Could you write out, exactly as they stand, only the lines in the listing below from the line with "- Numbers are" to the line with "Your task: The", both ends included, without the pictures?

---------- Dataset excerpt

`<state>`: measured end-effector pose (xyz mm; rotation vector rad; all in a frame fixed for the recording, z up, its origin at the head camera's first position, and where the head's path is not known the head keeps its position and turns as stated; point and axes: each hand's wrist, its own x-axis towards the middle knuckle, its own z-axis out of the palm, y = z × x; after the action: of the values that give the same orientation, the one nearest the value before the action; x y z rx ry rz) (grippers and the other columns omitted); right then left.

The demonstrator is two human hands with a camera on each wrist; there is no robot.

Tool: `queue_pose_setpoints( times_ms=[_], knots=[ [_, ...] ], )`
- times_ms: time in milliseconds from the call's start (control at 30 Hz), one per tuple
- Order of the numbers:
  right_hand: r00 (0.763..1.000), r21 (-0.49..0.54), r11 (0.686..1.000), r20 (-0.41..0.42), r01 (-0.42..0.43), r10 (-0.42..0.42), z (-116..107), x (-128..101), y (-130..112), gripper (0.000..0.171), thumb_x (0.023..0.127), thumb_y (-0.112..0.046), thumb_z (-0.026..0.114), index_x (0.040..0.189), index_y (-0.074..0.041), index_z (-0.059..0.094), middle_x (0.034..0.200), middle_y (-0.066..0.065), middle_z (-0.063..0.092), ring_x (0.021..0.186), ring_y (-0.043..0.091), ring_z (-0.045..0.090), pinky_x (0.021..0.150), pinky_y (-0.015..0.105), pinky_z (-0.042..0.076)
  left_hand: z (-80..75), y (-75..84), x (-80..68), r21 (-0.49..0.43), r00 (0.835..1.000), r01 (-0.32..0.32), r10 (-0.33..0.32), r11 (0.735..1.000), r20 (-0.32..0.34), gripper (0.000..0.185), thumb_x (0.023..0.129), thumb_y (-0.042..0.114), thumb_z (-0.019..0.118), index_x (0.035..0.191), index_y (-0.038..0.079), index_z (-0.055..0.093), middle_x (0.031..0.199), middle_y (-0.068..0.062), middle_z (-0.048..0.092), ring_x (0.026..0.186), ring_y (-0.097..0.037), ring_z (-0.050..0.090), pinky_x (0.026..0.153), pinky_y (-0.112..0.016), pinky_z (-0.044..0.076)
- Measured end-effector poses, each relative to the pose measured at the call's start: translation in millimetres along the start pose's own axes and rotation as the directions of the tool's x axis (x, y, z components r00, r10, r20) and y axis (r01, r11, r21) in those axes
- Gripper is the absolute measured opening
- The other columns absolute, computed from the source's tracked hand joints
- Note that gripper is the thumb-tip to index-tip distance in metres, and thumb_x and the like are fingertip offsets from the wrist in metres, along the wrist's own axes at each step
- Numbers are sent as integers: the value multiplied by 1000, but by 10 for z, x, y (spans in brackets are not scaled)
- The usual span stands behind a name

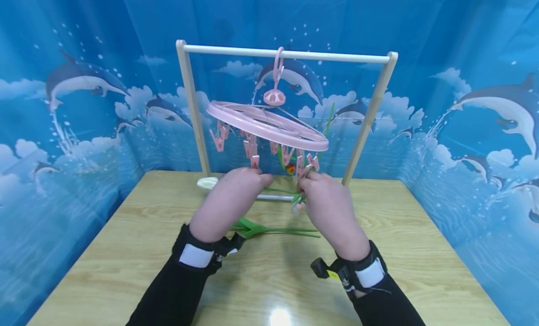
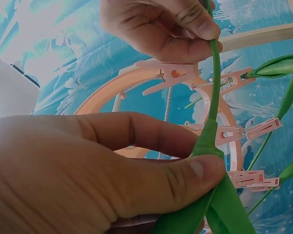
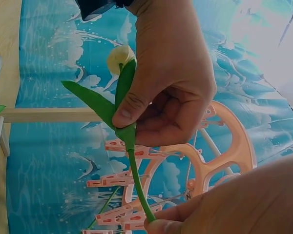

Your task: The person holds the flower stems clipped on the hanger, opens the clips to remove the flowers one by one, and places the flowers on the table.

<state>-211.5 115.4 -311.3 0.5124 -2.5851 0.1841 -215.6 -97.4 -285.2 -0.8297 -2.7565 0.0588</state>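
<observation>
A white tulip [image 1: 207,182] with a green stem lies sideways between my two hands under a pink round clip hanger [image 1: 269,125]. My left hand [image 1: 240,188] pinches the tulip at its leaf base [image 2: 208,146], with thumb and finger on it. My right hand [image 1: 326,195] pinches the thin stem [image 3: 139,183] farther along. Just above the right fingers hangs a pink clothespin [image 1: 309,169]; another clothespin [image 1: 254,161] hangs over the left hand. In the right wrist view the tulip's pale bud [image 3: 120,59] shows beside the left wrist.
The hanger hooks on a wooden rack [image 1: 286,52]. Clothespins hold other flowers, among them an orange-red bloom [image 1: 290,169]. A pale bloom [image 1: 299,207] shows below the right hand. Green leaves and stems [image 1: 252,228] lie on the wooden table [image 1: 261,274], partly behind the left arm.
</observation>
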Motion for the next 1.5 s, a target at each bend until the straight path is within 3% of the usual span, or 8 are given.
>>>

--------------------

• _Result for this task_:
- Numbers are sent as integers: the value multiplied by 1000, but by 10 for z, x, y (spans in brackets are not scaled)
- The usual span stands behind a name


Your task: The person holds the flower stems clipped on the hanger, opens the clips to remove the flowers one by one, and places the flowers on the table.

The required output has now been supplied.